Electronic identification is available on three levels: id+password,
id+password+OTP (the most common), id+password+smart card (everybody has one,
but in practice it is only used by officers nowadays). Getting a password is
free and takes about 15 minutes plus a trip to the post office. It works
pretty well, and underneath it's just SAML2 so everyone can use it.

------
mcherm
We HAVE a set of laws and regulations mandating that SSN numbers be kept
secret. It doesn't work. We have laws restricting the use of SSNs (it is
illegal for most situations to demand an SSN, except for the situations where
it is mandatory).

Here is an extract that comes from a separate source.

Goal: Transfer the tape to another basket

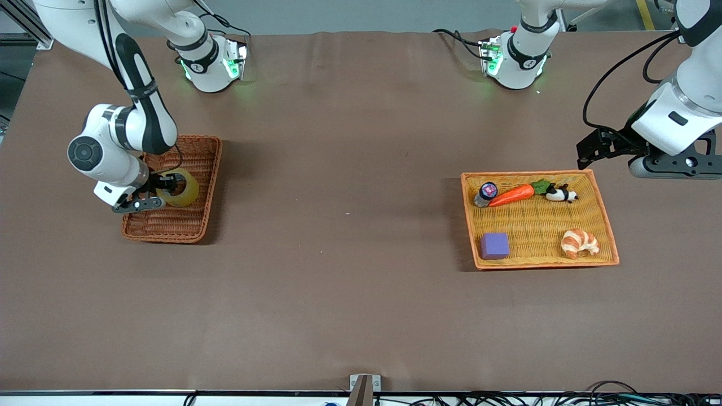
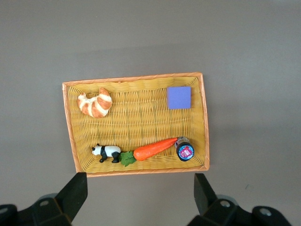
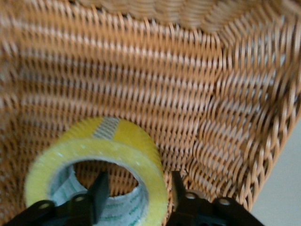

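The tape (image 1: 181, 190), a yellowish translucent ring, stands tilted on its edge inside the reddish-brown wicker basket (image 1: 194, 226) at the right arm's end of the table. My right gripper (image 1: 168, 185) is down in that basket and open. In the right wrist view one of its fingers (image 3: 100, 188) sits inside the hole of the tape (image 3: 124, 141) and the other outside the ring, with gaps to the ring's wall; the basket wall (image 3: 141, 70) rises close around. My left gripper (image 1: 592, 151) hangs open and holds nothing, over the table beside the orange tray. The left wrist view shows the left gripper (image 2: 139, 190) above bare tabletop.
The shallow orange-yellow tray (image 1: 608, 223) lies toward the left arm's end. It holds a croissant (image 1: 579, 242), a purple block (image 1: 494, 246), a carrot (image 1: 512, 195), a panda figure (image 1: 561, 194) and a small jar (image 1: 486, 193). Brown tabletop spans between the two containers.
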You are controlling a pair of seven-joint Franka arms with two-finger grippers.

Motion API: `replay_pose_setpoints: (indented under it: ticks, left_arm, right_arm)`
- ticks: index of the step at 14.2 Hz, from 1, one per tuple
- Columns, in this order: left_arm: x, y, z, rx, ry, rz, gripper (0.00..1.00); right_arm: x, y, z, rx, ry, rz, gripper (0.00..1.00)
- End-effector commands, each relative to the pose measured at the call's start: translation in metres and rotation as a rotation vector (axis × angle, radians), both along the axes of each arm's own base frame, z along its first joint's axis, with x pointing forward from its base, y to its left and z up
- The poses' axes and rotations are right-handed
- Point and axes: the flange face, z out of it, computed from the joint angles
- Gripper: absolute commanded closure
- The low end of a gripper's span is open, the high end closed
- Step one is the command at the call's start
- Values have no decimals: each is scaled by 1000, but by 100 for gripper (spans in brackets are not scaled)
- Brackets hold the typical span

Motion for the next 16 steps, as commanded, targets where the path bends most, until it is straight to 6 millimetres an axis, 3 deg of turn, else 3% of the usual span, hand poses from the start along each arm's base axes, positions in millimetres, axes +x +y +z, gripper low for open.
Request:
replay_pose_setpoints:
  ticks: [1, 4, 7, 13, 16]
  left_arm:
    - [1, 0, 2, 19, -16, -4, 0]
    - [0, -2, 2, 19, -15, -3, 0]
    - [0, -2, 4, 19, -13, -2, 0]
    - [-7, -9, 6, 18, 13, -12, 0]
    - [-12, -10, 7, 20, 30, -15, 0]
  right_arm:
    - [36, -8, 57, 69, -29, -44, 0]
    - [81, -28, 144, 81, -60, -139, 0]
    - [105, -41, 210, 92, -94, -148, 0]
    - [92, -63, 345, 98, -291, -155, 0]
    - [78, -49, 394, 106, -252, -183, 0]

They don't work either.

There is, however, one simple solution. Inform banks and others who need to
verify identity that they may not use knowledge-of-someone's-SSN as a means of
verifying identity. After a brief adjustment period for them to change their
processes, publish a public list of every citizen's SSN. (Note: the Equifax
breach already did half the job here... so that part isn't hard.)

There is no problem with having SSN numbers, and we MUST have something of the
sort if the government intends to keep track of its citizens. There is no
problem with SSN numbers being public, and history has demonstrated that it is
impossible to design a system that successfully keeps them secret. The only
problem lies in the fact that we treat knowledge of this number as some kind
of proof of identity.

------
mdekkers
The real crisis here is that Equifax isn't being held responsible for
providing meaningful fraud protection beyond one year. When I lived in the UK,
the banks were constantly trying to sell me "fraud protection" and "identity
protection" \- trying to argue with the salesdrones about why you think it is
insane that they are trying to sell me protection against their own shoddy
information security practices was useless.

I'm not a big fan of over-regulating, but this is a specific issue that
requires a significantly heavier hand then "i'm going to another bank" as they
are all as bad as eachother.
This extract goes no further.